Bloomberg: Cirque du Soleil Has No Chance in China

Bloomberg

It’s no secret that Cirque du Soleil has been in need of a savior. After spreading to 271 cities around the world in the 1990s and 2000s, the producer of elaborate circus events has more recently hit hard times. In 2013, the company laid off 400 employees, mostly at its Montreal headquarters, citing rising expenses and the global economic downturn. It looked like Cirque had finally slipped off its high wire.

Just in the nick of time, a Chinese company seems to have swooped down to stop its plummet. Last weekend, Fosun International, China’s largest private conglomerate, announced that it had acquired a minority stake in Cirque du Soleil in order to add a “unique element” to what the company calls its “happy lifestyle area” (which includes hotels and resorts, including Club Med) that target China’s growing middle class. It seems like a clear win-win: Cirque gets a massive new market for its kitsch, and Fosun gets to shift its business model away from China’s slowing real estate sector.

But Cirque du Soleil’s saga isn’t over quite yet. There’s plenty of reason to doubt the Chinese public will have much interest in what Cirque is selling. Fosun’s challenge will be to convince the company’s creative staff that Canada’s idea of “happy lifestyle” entertainment doesn’t overlap with China’s.

Cirque du Soleil has been active in China for the past decade, but it hasn’t ever shown much talent for entertaining Chinese audiences. In 2007, it staged its first-ever China shows in Shanghai. They were well received, though not particularly well attended. And why would they be? In China, at least, Cirque du Soleil offers very little in acrobatic spectacle (rope tricks, spinning plates, death defying heights) that the Chinese haven’t been doing on stage, in their own circus performances, for centuries. In fact, in most large Chinese cities there are several expertly staged choreographed acrobatic shows that cater to Chinese audiences — and for cheaper ticket prices than what Cirque du Soleil charges.

Part of the problem is that Cirque du Soleil has resisted catering to local Chinese tastes. The best example of this misguided approach was the Canadian national pavilion that the company was commissioned to design for Expo 2010, better known as the Shanghai World’s Fair. Prior to its opening in April 2010, I interviewed Johnny Boivin, Cirque’s Director of Creation, who explained to me the company’s approach to the building:

“So I said why don’t we go really honestly about who we are … and talk to the Chinese without using the language.

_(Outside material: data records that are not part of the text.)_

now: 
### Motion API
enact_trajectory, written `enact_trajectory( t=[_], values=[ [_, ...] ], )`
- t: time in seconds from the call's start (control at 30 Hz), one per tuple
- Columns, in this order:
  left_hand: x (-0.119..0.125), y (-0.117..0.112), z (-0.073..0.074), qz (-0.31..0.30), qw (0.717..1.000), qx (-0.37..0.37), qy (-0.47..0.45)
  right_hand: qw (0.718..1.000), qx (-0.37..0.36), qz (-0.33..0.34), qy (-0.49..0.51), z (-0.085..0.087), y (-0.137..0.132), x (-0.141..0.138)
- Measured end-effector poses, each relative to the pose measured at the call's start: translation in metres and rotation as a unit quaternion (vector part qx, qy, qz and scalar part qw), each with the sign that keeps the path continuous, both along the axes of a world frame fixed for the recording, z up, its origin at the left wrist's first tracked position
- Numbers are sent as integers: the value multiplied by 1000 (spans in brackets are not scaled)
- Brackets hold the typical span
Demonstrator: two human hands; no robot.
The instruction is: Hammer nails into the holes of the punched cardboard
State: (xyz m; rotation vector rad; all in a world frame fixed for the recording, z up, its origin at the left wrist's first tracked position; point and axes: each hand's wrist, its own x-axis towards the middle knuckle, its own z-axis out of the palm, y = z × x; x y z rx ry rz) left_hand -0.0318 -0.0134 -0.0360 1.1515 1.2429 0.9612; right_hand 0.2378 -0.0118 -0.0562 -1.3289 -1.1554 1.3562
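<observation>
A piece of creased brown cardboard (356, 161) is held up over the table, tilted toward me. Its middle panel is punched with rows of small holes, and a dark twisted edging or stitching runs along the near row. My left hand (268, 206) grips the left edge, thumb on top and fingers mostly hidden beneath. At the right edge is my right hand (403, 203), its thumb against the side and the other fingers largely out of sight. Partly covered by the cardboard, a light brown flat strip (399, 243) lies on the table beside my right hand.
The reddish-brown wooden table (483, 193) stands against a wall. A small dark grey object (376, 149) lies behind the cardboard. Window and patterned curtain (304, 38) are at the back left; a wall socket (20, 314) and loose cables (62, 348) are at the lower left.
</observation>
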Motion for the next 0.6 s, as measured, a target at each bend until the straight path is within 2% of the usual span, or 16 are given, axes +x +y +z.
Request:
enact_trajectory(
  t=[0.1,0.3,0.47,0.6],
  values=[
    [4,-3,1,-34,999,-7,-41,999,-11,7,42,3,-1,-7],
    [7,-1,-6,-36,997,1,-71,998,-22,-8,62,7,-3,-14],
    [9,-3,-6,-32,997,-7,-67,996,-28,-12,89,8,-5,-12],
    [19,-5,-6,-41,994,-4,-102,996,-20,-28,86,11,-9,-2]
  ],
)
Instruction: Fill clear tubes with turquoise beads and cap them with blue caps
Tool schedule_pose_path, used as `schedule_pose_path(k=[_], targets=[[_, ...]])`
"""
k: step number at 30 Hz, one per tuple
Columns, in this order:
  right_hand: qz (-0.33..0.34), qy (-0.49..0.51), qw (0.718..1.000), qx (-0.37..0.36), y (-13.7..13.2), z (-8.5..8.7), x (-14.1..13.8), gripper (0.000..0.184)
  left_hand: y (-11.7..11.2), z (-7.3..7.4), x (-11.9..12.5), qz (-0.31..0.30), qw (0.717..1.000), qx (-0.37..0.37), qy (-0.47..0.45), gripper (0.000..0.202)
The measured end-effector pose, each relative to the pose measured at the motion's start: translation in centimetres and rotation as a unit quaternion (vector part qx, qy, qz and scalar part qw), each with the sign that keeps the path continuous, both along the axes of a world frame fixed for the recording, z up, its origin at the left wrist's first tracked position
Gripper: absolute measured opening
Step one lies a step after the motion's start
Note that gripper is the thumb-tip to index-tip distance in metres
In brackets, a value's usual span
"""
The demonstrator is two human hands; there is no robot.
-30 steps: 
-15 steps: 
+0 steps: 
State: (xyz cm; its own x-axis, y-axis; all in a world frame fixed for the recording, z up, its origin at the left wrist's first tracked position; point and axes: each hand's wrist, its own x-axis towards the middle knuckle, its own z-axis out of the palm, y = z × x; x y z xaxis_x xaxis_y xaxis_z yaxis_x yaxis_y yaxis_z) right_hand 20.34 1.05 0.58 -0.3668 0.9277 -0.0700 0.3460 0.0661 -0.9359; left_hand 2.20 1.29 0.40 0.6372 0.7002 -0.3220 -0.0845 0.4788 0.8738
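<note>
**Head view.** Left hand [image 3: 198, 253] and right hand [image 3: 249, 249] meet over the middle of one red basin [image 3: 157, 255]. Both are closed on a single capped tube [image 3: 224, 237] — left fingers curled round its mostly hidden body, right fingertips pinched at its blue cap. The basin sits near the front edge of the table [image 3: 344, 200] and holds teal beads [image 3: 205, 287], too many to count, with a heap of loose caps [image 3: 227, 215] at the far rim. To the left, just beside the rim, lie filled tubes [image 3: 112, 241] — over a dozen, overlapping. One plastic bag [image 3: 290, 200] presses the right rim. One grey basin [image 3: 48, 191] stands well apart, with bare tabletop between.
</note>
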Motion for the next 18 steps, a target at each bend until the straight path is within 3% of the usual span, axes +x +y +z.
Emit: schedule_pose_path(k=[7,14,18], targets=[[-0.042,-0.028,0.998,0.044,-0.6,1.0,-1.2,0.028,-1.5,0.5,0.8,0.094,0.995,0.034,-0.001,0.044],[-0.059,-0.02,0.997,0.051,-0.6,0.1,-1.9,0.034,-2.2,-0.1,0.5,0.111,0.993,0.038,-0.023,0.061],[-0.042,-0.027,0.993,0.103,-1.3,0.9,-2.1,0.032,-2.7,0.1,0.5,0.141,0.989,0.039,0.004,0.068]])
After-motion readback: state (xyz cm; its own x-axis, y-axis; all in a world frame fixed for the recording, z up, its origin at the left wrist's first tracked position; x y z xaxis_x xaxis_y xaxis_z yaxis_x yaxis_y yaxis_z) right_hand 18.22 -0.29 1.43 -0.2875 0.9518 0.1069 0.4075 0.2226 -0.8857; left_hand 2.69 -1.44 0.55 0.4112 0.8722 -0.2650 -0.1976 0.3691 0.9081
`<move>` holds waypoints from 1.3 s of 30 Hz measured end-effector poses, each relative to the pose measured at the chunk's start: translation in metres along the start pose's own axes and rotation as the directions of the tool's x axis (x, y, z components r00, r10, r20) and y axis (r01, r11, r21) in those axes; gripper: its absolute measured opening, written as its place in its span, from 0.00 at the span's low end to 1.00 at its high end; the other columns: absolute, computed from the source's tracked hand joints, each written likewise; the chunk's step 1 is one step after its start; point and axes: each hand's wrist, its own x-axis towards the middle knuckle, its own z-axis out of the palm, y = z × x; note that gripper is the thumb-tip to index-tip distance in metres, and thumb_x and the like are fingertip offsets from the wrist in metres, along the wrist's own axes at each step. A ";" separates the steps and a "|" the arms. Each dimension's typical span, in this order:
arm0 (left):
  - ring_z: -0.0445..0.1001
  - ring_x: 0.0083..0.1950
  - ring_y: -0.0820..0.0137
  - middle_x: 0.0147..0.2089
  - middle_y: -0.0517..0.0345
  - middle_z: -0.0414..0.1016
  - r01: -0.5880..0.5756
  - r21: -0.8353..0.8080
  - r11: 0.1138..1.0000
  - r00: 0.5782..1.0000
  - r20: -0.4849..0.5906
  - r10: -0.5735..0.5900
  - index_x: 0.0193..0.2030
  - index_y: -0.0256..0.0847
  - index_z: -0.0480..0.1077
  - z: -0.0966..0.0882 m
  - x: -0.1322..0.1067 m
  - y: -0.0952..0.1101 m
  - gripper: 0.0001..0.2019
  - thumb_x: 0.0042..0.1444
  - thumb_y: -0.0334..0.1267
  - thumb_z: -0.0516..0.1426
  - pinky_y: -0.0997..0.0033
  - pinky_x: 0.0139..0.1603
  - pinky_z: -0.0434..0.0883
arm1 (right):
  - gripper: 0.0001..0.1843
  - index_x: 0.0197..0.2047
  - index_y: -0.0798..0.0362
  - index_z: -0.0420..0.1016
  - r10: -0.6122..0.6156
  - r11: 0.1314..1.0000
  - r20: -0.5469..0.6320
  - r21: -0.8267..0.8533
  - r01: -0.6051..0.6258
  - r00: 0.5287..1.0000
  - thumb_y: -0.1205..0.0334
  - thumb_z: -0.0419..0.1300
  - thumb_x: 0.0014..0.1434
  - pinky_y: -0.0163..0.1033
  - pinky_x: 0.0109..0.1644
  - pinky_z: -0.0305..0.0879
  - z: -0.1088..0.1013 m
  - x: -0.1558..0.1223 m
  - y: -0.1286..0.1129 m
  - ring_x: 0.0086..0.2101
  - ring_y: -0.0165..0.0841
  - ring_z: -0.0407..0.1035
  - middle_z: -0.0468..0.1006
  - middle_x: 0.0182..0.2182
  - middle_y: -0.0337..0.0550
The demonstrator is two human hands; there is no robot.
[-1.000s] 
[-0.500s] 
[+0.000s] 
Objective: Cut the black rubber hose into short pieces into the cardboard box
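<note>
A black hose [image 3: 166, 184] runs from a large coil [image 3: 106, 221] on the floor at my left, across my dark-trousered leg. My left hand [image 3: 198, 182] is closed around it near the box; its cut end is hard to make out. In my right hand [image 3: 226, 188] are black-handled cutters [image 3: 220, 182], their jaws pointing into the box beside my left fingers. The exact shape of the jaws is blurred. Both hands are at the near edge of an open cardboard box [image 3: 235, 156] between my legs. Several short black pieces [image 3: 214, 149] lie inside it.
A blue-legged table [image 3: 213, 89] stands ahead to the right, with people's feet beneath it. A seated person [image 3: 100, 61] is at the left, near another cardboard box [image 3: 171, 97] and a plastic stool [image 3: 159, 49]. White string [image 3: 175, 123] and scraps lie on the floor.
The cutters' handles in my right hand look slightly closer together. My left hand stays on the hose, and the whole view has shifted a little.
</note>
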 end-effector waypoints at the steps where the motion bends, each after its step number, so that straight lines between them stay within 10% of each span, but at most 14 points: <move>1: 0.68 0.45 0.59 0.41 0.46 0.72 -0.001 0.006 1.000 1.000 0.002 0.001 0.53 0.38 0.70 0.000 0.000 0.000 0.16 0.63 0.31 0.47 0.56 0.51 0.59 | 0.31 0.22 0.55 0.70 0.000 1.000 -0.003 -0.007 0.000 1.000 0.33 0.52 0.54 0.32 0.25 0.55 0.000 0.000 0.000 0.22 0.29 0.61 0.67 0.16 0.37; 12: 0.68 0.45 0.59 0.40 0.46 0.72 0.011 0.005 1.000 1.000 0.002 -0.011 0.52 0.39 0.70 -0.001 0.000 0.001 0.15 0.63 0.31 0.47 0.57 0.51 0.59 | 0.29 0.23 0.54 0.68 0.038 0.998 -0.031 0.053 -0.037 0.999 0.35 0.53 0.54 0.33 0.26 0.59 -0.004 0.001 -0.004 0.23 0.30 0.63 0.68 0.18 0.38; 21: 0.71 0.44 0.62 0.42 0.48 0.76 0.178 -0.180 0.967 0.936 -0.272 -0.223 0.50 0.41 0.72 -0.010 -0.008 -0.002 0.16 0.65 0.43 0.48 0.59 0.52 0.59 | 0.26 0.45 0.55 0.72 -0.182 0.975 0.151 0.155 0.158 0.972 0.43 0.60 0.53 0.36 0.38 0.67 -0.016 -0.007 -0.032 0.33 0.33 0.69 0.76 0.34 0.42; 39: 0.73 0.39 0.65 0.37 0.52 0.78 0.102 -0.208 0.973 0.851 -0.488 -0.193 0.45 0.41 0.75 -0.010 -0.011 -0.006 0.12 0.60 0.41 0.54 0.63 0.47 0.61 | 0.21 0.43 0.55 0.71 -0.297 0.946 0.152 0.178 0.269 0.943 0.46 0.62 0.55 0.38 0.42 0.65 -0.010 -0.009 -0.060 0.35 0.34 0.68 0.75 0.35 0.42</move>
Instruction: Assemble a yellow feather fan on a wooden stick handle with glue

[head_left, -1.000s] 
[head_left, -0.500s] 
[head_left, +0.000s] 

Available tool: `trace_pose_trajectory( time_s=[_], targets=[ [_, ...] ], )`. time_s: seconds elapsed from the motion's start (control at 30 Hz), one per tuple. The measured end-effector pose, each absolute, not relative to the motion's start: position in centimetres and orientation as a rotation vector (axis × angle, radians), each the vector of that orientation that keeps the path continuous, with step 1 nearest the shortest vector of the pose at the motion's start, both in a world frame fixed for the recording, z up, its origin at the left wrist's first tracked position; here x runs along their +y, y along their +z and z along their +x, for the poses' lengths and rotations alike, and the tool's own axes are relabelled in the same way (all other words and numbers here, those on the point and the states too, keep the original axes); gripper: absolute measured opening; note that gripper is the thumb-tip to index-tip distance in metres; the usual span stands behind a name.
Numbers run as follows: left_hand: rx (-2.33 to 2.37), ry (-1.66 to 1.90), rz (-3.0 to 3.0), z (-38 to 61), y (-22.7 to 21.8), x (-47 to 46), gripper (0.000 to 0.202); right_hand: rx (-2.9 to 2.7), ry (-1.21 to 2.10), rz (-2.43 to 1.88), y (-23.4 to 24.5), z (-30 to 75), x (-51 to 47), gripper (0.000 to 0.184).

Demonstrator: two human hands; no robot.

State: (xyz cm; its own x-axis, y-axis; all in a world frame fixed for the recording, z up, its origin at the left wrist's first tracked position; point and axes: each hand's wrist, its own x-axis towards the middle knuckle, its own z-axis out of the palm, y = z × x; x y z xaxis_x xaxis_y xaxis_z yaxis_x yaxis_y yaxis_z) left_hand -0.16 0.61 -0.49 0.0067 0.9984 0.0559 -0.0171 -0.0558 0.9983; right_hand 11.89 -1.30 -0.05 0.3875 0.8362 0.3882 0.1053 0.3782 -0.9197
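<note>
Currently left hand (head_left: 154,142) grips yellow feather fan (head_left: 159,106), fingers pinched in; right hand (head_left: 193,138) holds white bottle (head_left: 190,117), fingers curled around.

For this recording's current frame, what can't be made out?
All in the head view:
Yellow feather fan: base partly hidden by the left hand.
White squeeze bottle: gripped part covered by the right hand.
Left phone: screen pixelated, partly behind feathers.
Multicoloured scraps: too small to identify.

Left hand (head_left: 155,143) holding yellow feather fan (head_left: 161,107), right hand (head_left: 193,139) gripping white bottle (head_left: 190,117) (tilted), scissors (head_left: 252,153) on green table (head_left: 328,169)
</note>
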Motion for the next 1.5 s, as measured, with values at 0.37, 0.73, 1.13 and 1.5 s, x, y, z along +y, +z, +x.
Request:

In this project we don’t speak but rather we show people images so they know what we are talking about.”

Boivin was true to his vision — to a fault. Visitors to the pavilion were ushered through two rooms. The first provided an opportunity to peddle a bike on a virtual tour of Canada; the second was a darkened room where visitors were asked to sit on the floor and watch atmospheric images of Montreal bleed into each other on a screen.

Whatever its aesthetic merits, this showed a complete misunderstanding of what Chinese audiences expect in exchange for buying tickets (and standing in line, as they sometimes did for hours at Expo 2010). The first thing is that no paying Chinese audience would ever volunteer to sit on the floor; in the West, this might resonate with theatergoers eager for a shift in perspective, but from the Chinese perspective it comes across as cheap and uninviting.

More importantly, Cirque du Soleil’s sedate aesthetic bears little relation to the spectacle and bling that middle class Chinese tend to associate with paid entertainment. No surprise, most visitors walked quickly through Cirque’s exhibition with little more than a glance at the images, and then wandered off in search of national pavilions that offered more excitement.

Sometimes the company seemed to neglect even more basic sorts of market research. In 2012, it pulled out of a 10-year contract at The Venetian resort in the Chinese casino mecca of Macau after disappointing ticket sales. Cirque had somehow failed to understand that Macau wasn’t a typical tourist destination, but a city associated in the Chinese imagination with gambling and other unsavory financial dealings. Needless to say, the city’s traditional clientele rarely brings family along.

None of this is to suggest that Fosun is wrong for buying Cirque du Soleil. At the very least, its newly developed expertise at designing theaters will prove useful to Fosun’s real estate and hotel developers. Moreover, given the rapidly growing demand by China’s middle class for “happy lifestyle” products, it would be hard for Cirque’s shows to prove a total failure. Chinese tourism is booming, and if a Cirque du Soleil production is the only entertainment available at a Fosun-owned hotel or resort, the guests — who won’t necessarily be Chinese — might just be convinced to go and see it.

But for now, Cirque du Soleil is just another Chinese-owned circus. Unlike the others, though, this one still needs a Chinese audience.